# Exercise requirements:
Your answer should be the exact lines of the data below from the one containing "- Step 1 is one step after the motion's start" through the one containing "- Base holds"; please include nothing else.

# Supplied data:
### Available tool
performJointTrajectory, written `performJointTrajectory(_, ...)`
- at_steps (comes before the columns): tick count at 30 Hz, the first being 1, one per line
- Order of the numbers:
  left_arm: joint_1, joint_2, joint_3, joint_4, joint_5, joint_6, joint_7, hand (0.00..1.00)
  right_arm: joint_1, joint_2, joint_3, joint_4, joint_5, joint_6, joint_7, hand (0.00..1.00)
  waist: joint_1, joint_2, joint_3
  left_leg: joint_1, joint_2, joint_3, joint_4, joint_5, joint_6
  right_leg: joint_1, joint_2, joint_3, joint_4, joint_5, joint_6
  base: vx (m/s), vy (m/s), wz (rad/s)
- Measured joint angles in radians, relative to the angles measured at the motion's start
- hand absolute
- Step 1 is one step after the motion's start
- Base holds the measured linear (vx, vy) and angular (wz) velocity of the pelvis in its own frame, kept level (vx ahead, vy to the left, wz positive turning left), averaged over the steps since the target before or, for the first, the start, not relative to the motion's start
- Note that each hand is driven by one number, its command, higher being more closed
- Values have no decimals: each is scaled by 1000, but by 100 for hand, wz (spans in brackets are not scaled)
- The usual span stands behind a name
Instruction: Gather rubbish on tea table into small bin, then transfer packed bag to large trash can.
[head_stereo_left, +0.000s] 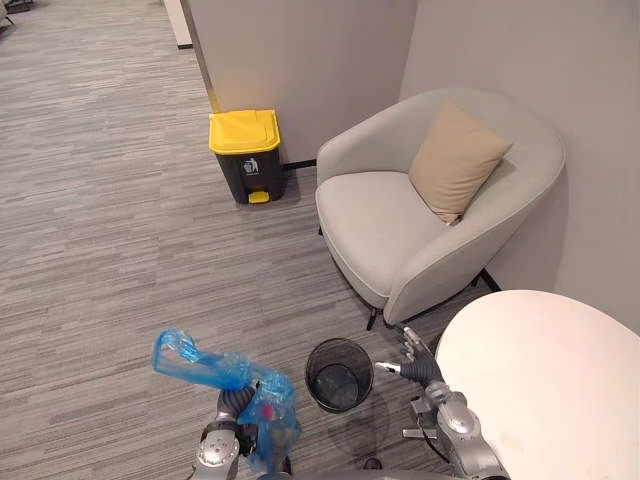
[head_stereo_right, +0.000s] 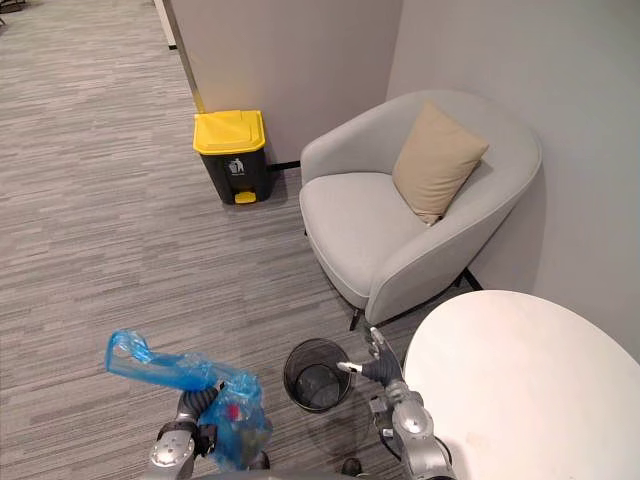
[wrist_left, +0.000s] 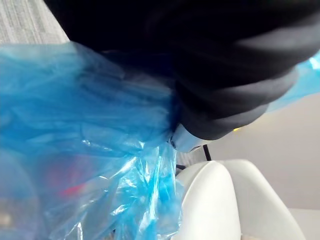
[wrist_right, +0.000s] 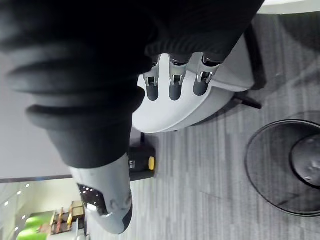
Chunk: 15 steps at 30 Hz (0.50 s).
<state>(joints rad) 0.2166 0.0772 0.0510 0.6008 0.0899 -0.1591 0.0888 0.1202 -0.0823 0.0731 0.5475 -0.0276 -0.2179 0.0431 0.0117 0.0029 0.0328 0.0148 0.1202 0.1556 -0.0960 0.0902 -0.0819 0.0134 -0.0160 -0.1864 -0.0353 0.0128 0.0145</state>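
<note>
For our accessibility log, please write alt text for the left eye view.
A blue plastic bag hangs at the robot's left hand, beside a black mesh bin on the carpet. Beyond stand a yellow-lidded trash can and a grey armchair.

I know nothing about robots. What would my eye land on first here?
The bright blue plastic bag, bunched around the robot's left hand low in the head views, with something red inside. Next, the yellow-lidded trash can against the far wall, beside an armchair with a tan cushion. The open right hand hangs by a small black mesh bin.
</note>
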Motion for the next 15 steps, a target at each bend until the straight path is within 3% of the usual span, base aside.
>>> performJointTrajectory(15, 43, -36, -3, 40, 0, 1, -22, 100, 14, -1, 5, 69, -22, 15, -17, 0, 3, 14, 8, 14, 1, 53, 0, -8, -2, -31, -4, 55, 35, -11, 15, 2, 5, -10)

# Answer section:
- Step 1 is one step after the motion's start
- Base holds the measured linear (vx, vy) and angular (wz) velocity of the pelvis in its own frame, kept level (vx ahead, vy to the left, wz positive turning left), averaged over the steps since the target before or, for the first, the start, not relative to the motion's start

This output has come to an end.